» Problem: Find the string "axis" in the material. Copy every line that has it.

» Given material:
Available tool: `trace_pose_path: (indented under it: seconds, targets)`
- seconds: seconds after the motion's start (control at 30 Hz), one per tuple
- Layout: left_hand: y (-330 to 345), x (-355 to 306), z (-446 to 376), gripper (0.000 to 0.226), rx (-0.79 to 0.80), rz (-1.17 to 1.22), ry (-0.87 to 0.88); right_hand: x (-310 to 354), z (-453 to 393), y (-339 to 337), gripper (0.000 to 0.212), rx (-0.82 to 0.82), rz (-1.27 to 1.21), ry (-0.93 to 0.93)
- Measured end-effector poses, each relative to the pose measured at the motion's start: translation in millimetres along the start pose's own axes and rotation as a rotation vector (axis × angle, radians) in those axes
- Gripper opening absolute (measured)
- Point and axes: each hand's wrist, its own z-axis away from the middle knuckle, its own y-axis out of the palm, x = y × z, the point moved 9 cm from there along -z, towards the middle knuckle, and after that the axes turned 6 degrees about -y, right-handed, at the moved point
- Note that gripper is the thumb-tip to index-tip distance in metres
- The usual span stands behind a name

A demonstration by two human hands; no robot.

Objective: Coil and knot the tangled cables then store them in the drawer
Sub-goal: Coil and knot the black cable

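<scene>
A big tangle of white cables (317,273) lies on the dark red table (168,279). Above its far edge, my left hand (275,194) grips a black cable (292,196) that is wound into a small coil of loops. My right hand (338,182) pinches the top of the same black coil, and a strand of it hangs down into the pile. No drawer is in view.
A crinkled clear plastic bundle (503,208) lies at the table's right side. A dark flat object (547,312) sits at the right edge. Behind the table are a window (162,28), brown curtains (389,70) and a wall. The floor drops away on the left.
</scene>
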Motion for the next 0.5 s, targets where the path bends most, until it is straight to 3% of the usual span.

» Exercise solution:
- Measured end-effector poses, each relative to the pose measured at the motion's start: translation in millimetres along the start pose's own axes and rotation as a rotation vector (axis × angle, radians) in those axes
- Point and axes: each hand's wrist, its own z-axis away from the middle knuckle, its own y-axis out of the palm, x = y × z, the point moved 9 cm from there along -z, towards the middle knuckle, and after that the axes turned 6 degrees about -y, right-handed, at the moved point

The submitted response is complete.